Konvensi moralitas publik pasca runtuhnya Orde Baru, makin dipertanyakan karena realitasnya lebih tampak sebagai pertarungan kekuatan dan kepentingan. Ditopang oleh pandangan kaum feminisme, para penganut sastra seksual berkeyakinan bahwa moralitas publik dibangun bukan dari yang ideal. Melainkan dibangun di atas luka-luka kaum perempuan, mereka yang dinegasikan dan diposisikan sebagai warga kelas dua.
Sebab itu, perempuan harus mendapat perlakuan sama dengan laki-laki. Karenanya, perlu dibangkitkan spriti perlawanan guna mencapai kemerdekaan yang sama dalam realitas kehidupan. Salah satu caranya, perempuan mesti berjuang dengan mengandalkan apa yang dimilikinya, yang selama ini condong diabaikan dalam penguatan kekuasaan yang terlalu maskulin.
Seksualitas dipandang sebagai senjata yang tepat. Wilayah ini diabaikan kaum laki-laki karena dianggap bukan ihwal yang pantas digiring ke dalam wilayah publik. Seksualitas lebih diterima sebagai persoalan domestik. Dengan begitu, perjuangan untuk mendapat perlakuan sama akan lebih mudah terealisasi di tengah-tengah realitas negara yang sibuk membangun dan mengembangkan moralitas publik yang maskulin. Perjuangan ini berimbas terhadap negara yang maskulin, yang membuat perempuan senantiasa tersubordinasi, sulit menyatakan eksistensi.
Tentu, banyak yang menentang pandangan tersebut, terutama karena spirit pembebasan yang dimaksud memposisikan nilai-nilai tradisi sebagai sesuatu yang mengekang, keras, dan otoriter. Ini terjadi karena kesalahan identifikasi, bahwa nilai-nilai tradisi yang maskulin merupakan manifestasi dari negara yang maskulin. Nilai-nilai ini menyusuf jauh ke wilayah publik karena peran Negara yang sangat hagemonik, mendoktrin setiap warga bangsa dan melegalkan tindakan otoriter di dalam apa yang disebut sistem pendidikan nasional.

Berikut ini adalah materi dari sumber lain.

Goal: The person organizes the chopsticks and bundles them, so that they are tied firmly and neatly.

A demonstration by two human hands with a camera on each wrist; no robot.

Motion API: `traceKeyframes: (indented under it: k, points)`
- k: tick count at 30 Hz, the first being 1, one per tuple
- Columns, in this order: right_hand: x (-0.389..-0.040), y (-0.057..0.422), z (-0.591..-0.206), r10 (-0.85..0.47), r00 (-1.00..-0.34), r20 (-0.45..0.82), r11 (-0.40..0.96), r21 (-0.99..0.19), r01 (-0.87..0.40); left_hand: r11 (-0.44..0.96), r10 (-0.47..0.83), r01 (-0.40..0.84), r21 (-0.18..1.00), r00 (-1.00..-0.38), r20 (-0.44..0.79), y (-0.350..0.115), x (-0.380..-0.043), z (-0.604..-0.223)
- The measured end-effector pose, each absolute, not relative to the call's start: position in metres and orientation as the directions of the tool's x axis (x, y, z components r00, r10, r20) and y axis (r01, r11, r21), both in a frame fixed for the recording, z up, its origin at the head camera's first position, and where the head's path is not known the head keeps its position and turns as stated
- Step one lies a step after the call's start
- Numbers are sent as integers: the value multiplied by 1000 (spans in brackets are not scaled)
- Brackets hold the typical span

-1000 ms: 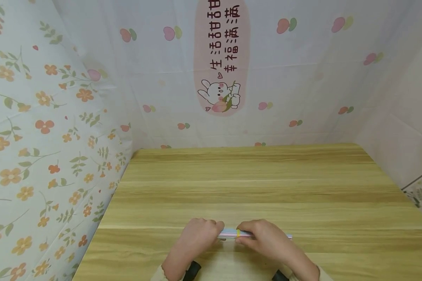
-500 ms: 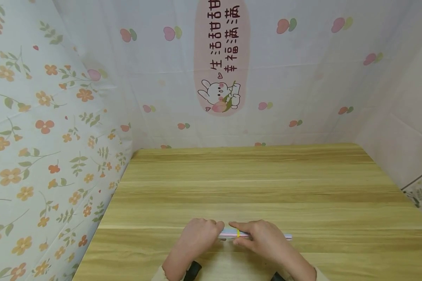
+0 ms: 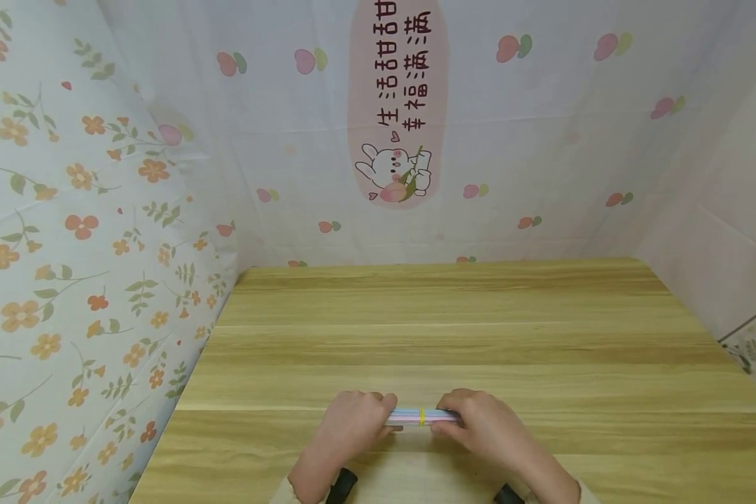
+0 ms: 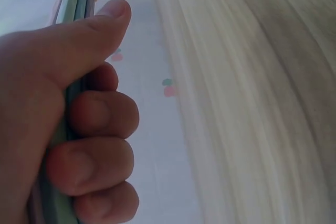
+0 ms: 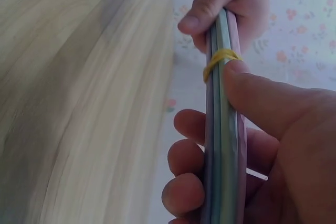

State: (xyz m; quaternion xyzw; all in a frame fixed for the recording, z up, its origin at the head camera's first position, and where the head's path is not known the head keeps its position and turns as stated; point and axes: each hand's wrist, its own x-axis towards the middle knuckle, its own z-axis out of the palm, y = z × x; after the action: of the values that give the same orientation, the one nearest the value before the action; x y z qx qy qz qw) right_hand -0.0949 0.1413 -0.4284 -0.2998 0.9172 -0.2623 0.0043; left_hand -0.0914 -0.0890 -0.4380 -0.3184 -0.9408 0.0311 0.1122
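Observation:
A bundle of slim, straight-edged pastel sticks (image 3: 409,414), pencil-like in shape, is held level just above the table near its front edge. A yellow rubber band (image 3: 422,416) is wrapped round the middle. My left hand (image 3: 356,423) grips the left part, fingers curled round it and thumb lying along it in the left wrist view. On the other side of the band, my right hand (image 3: 479,420) holds the right part; its thumb (image 5: 239,80) presses the sticks right beside the band, with the fingers curled beneath. Both ends of the bundle are hidden by the hands.
The wood-grain table (image 3: 453,329) stretches beyond the hands. A white curtain (image 3: 542,154) with fruit prints and lettering hangs behind its far edge. A flowered cloth (image 3: 101,245) lines the left side.
The right hand slid left over the band, then back to the right of it. The band sits slightly further left, and the bundle's right end is now hidden. The left hand stayed nearly still.

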Motion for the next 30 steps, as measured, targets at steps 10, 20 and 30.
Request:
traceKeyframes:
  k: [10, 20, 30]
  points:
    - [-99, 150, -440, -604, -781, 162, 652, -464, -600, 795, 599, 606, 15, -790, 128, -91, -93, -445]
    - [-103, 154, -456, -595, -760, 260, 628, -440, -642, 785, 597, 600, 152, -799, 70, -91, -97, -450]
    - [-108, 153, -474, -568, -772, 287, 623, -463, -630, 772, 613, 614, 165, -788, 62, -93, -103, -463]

Jadi, terhadap nilai-nilai tradisi, Mulder berkesimpulan sebagai sesuatu yang mesti dilawan, bukan dengan mempretelinya secara langsung dari dinamika kehidupan, tetapi menghancurkannya secara perlahan dan total dengan cara memperkenalkan nilai-nilai baru yang lebih dinamis. Nilai-nilai baru yang disebut demokrasi, meskipun bukan demokrasi yang dipahami publik secara ideal.
Demokrasi yang tidak ideal itulah yang menjadi acuan para pengamat sastra di negeri ini, sehingga mereka ngotot untuk mendukung "sastrawati menulis identitas". Dukungan yang sangat serius dilakukan M Fadjroel Rachman selaku penandatangan Memo Indonesia, dalam penutup esainya, Sastrawati Menulis Identitas Seksual (Media Indonesia, 2 September 2007). ''Siapa pun yang takut terhadap kebebasan dan tanggung jawab pribadi, takut terhadap perbedaan, kehidupan dan progresivitas, dilarang membaca karya sastrawati Indonesia abad XXI,'' tulisnya.